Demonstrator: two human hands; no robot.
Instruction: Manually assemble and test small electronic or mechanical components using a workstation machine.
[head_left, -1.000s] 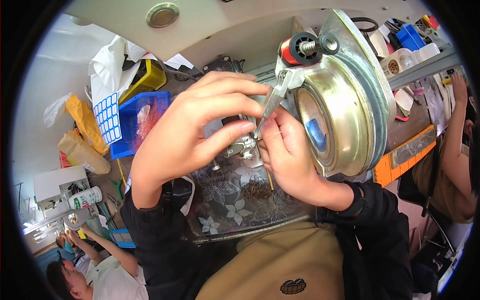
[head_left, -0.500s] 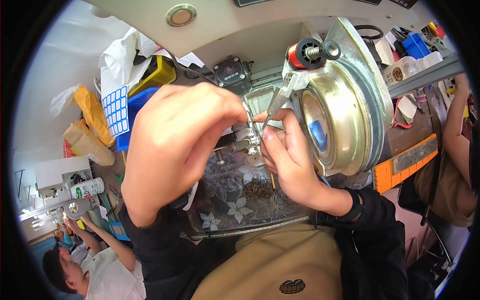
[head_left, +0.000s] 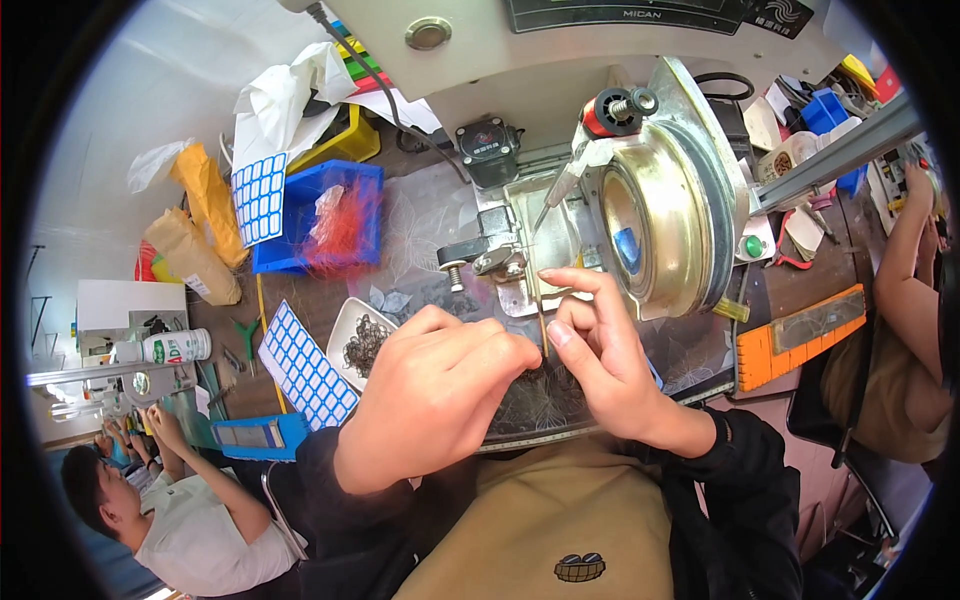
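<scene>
My left hand (head_left: 430, 395) is over the near part of the work table, back of the hand up, with thumb and fingertips pressed together. Whatever sits in that pinch is too small to make out. Close on its right is my right hand (head_left: 620, 375), its index finger and thumb apart and nothing visible between them. A thin tan stick (head_left: 543, 325) stands out between the two hands. Just beyond them lies a small metal clamp fixture (head_left: 500, 260) with a spring screw. A pointed metal nozzle (head_left: 550, 205) comes down over it from the machine.
A large metal wheel (head_left: 665, 225) and a red thread spool (head_left: 610, 112) are at the right. To the left are a white dish (head_left: 345, 330) of dark wire-like pieces, a blue bin (head_left: 268, 225) with red thread, and label sheets (head_left: 305, 355). Other people sit at both sides.
Both hands have drawn back toward me, away from the nozzle and fixture. My right thumb and index finger have parted. The dish and more of the blue bin have come into view.
</scene>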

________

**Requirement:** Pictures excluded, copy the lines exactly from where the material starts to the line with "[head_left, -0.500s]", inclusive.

**Solution for this problem:**
Demonstrator: two human hands; no robot.
Instruction: Manually assemble and test small electronic or mechanical components using a workstation machine.
[head_left, -1.000s] 
[head_left, -0.500s] 

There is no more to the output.